▸ **About this task**
Copy out all of the data that follows, exactly as it appears.

▸ **Provided material**

^^^^^^^^

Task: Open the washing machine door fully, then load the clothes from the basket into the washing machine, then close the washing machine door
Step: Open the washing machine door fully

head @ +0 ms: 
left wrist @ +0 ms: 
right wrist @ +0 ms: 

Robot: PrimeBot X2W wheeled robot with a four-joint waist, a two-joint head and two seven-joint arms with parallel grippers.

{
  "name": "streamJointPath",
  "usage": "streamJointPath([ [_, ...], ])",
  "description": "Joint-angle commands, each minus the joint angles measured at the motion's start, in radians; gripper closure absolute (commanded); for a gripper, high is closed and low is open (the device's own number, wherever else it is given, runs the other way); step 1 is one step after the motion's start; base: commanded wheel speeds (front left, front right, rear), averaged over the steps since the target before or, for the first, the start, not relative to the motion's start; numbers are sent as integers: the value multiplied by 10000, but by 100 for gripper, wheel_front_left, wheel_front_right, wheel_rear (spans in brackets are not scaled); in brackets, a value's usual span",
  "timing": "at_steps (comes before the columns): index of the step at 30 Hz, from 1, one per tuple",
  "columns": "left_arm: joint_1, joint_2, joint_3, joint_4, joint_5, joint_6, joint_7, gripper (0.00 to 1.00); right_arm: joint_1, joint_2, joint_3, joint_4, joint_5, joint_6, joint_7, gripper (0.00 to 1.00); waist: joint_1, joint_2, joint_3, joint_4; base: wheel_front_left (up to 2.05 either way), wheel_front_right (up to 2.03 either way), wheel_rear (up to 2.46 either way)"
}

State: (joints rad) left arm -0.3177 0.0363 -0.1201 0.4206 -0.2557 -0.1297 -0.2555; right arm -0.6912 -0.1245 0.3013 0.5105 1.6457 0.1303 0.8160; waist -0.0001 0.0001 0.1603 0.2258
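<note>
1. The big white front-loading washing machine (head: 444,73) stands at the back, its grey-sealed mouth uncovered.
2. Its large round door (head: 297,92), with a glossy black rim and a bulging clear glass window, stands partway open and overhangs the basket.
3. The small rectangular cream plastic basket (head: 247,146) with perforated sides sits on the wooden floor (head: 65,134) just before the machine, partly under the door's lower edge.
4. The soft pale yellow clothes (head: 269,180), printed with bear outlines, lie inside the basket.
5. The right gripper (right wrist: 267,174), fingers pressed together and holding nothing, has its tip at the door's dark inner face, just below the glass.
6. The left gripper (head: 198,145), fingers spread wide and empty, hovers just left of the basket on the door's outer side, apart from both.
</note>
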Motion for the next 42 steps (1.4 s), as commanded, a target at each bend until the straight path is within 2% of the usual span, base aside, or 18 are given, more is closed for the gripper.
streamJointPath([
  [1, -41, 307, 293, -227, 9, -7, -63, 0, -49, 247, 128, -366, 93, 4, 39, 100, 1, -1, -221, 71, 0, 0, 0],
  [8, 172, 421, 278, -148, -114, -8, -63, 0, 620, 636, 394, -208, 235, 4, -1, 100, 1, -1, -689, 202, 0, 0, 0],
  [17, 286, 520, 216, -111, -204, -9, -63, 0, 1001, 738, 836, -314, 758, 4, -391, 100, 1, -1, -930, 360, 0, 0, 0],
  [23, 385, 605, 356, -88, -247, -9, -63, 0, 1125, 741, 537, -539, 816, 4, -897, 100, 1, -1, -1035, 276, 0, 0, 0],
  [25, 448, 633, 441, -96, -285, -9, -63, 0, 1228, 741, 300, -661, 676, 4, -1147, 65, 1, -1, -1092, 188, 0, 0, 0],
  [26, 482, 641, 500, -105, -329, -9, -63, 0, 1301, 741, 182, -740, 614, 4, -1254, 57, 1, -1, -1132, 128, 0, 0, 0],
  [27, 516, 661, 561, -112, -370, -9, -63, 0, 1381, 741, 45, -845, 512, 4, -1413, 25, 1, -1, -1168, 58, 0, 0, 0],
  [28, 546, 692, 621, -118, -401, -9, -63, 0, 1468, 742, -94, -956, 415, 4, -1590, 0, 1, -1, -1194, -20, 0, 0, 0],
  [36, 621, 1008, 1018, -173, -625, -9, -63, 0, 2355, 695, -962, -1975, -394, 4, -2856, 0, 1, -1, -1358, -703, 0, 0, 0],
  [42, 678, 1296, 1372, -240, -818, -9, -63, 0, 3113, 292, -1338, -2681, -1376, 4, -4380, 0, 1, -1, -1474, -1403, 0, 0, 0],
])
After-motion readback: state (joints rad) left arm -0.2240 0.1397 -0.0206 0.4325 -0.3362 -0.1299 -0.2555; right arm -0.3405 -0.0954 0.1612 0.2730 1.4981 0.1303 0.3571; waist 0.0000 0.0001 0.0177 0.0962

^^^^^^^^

▸ **Answer for the task**
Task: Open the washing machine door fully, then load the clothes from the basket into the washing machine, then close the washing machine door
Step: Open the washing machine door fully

head @ +0 ms: 
left wrist @ +0 ms: 
right wrist @ +0 ms: 

Robot: PrimeBot X2W wheeled robot with a four-joint waist, a two-joint head and two seven-joint arms with parallel grippers.

{
  "name": "streamJointPath",
  "usage": "streamJointPath([ [_, ...], ])",
  "description": "Joint-angle commands, each minus the joint angles measured at the motion's start, in radians; gripper closure absolute (commanded); for a gripper, high is closed and low is open (the device's own number, wherever else it is given, runs the other way); step 1 is one step after the motion's start; base: commanded wheel speeds (front left, front right, rear), averaged over the steps since the target before or, for the first, the start, not relative to the motion's start; numbers are sent as integers: the value multiplied by 10000, but by 100 for gripper, wheel_front_left, wheel_front_right, wheel_rear (spans in brackets are not scaled); in brackets, a value's usual span",
  "timing": "at_steps (comes before the columns): index of the step at 30 Hz, from 1, one per tuple",
  "columns": "left_arm: joint_1, joint_2, joint_3, joint_4, joint_5, joint_6, joint_7, gripper (0.00 to 1.00); right_arm: joint_1, joint_2, joint_3, joint_4, joint_5, joint_6, joint_7, gripper (0.00 to 1.00); waist: joint_1, joint_2, joint_3, joint_4; base: wheel_front_left (up to 2.05 either way), wheel_front_right (up to 2.03 either way), wheel_rear (up to 2.46 either way)"
}

State: (joints rad) left arm -0.3177 0.0363 -0.1201 0.4206 -0.2557 -0.1297 -0.2555; right arm -0.6912 -0.1245 0.3013 0.5105 1.6457 0.1303 0.8160; waist -0.0001 0.0001 0.1603 0.2258
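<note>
1. The big white front-loading washing machine (head: 444,73) stands at the back, its grey-sealed mouth uncovered.
2. Its large round door (head: 297,92), with a glossy black rim and a bulging clear glass window, stands partway open and overhangs the basket.
3. The small rectangular cream plastic basket (head: 247,146) with perforated sides sits on the wooden floor (head: 65,134) just before the machine, partly under the door's lower edge.
4. The soft pale yellow clothes (head: 269,180), printed with bear outlines, lie inside the basket.
5. The right gripper (right wrist: 267,174), fingers pressed together and holding nothing, has its tip at the door's dark inner face, just below the glass.
6. The left gripper (head: 198,145), fingers spread wide and empty, hovers just left of the basket on the door's outer side, apart from both.
</note>
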Motion for the next 42 steps (1.4 s), as commanded, a target at each bend until the straight path is within 2% of the usual span, base aside, or 18 are given, more is closed for the gripper.
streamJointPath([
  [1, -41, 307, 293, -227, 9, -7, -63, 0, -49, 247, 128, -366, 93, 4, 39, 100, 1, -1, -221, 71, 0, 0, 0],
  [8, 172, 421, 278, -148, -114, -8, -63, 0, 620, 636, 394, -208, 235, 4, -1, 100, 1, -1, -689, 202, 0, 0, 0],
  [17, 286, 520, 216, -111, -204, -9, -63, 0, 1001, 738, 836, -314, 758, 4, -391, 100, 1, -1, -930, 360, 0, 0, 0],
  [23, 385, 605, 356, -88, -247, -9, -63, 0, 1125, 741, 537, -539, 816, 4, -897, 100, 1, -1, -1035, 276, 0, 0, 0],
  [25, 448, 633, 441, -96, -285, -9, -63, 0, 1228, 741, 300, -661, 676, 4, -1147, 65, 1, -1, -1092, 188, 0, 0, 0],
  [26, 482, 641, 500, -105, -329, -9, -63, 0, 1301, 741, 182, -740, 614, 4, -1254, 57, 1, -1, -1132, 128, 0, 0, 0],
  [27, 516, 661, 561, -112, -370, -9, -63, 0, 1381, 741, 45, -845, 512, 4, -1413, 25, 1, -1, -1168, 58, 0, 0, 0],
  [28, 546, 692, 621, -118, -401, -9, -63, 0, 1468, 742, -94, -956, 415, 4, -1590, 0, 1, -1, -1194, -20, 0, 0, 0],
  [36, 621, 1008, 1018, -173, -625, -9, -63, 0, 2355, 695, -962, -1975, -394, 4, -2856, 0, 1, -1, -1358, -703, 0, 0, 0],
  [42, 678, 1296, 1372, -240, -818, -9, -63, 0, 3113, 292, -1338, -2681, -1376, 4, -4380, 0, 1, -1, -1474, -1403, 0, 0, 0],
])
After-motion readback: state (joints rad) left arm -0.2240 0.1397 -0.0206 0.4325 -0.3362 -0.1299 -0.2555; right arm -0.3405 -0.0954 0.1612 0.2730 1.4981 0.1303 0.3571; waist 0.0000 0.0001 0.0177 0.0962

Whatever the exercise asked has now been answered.